───── Exercise materials

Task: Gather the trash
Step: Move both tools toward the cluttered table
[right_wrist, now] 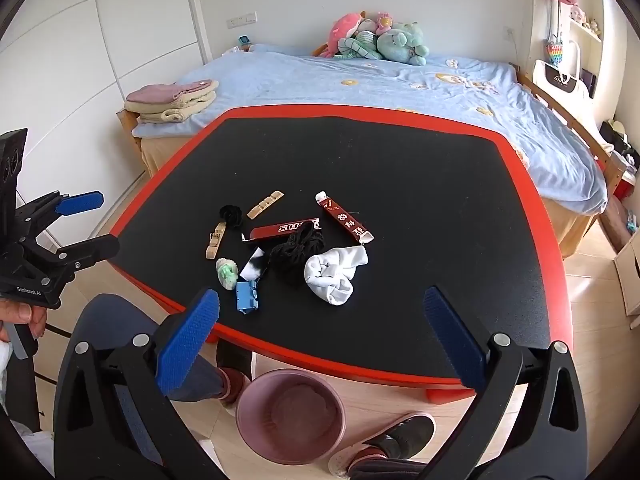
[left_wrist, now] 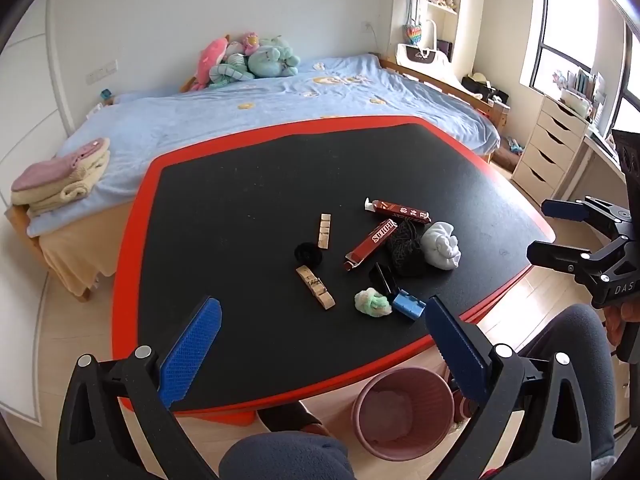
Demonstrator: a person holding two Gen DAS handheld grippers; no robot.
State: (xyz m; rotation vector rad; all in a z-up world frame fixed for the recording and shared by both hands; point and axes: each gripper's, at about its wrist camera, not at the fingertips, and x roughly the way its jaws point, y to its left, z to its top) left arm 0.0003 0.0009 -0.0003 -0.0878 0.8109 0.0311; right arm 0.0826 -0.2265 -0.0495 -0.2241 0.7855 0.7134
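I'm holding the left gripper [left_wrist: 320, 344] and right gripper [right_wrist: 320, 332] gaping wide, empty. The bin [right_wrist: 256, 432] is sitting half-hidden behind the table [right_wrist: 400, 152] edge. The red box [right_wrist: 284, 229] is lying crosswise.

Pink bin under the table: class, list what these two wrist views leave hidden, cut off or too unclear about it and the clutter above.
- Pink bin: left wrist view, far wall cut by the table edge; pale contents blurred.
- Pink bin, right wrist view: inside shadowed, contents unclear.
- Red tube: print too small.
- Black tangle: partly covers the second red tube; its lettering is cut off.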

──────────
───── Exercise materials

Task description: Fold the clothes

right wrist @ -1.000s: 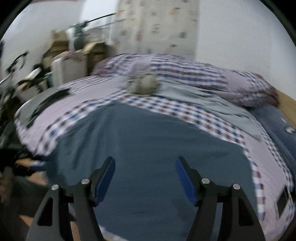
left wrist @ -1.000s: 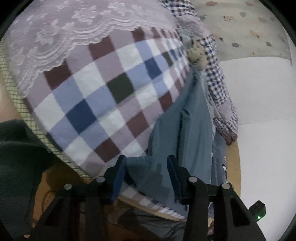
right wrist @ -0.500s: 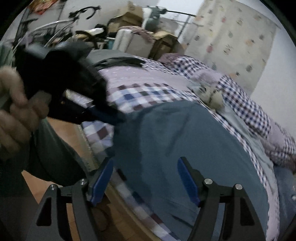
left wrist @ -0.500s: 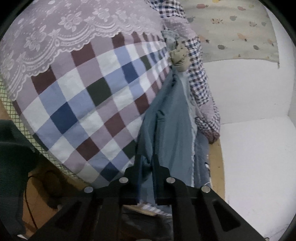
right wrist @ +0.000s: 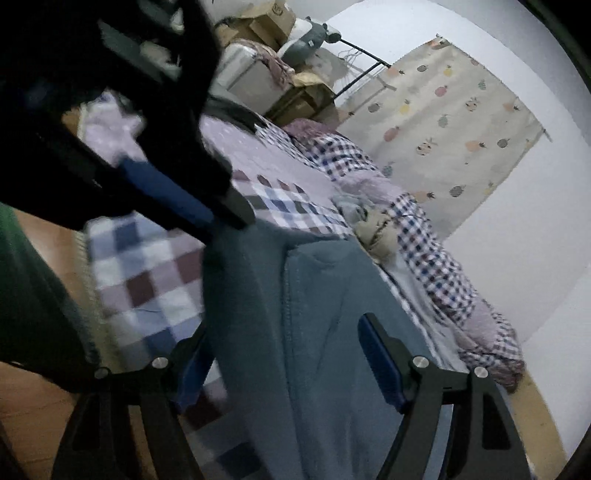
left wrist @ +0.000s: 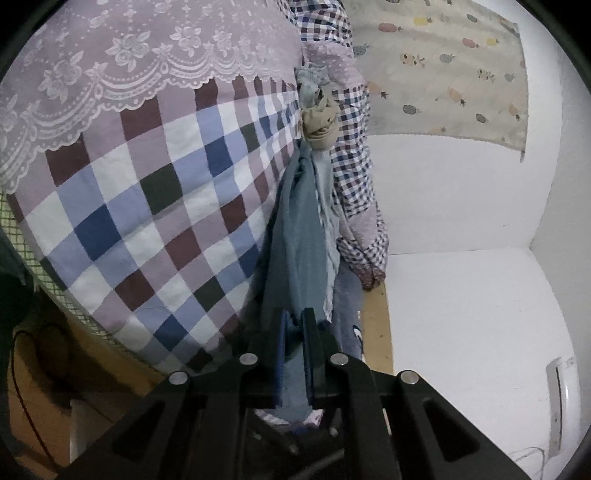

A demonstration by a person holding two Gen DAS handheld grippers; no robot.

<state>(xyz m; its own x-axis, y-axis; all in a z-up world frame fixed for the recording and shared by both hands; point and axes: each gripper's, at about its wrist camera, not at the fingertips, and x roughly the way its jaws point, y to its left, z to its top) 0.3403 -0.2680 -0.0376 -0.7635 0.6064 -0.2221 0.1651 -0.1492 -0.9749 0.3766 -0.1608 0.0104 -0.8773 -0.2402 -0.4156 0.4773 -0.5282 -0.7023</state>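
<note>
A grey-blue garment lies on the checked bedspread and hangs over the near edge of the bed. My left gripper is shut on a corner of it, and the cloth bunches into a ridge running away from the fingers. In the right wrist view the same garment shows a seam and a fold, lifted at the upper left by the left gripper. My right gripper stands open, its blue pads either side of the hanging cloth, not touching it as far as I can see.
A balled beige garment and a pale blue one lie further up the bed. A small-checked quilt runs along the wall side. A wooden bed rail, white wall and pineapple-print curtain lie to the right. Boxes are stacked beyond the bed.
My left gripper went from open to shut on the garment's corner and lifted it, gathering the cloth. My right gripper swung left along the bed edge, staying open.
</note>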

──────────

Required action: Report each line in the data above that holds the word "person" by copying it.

Worked solution:
Demonstrator: a person holding two Gen DAS handheld grippers; no robot.
A demonstration by a person holding two Gen DAS handheld grippers; no robot.

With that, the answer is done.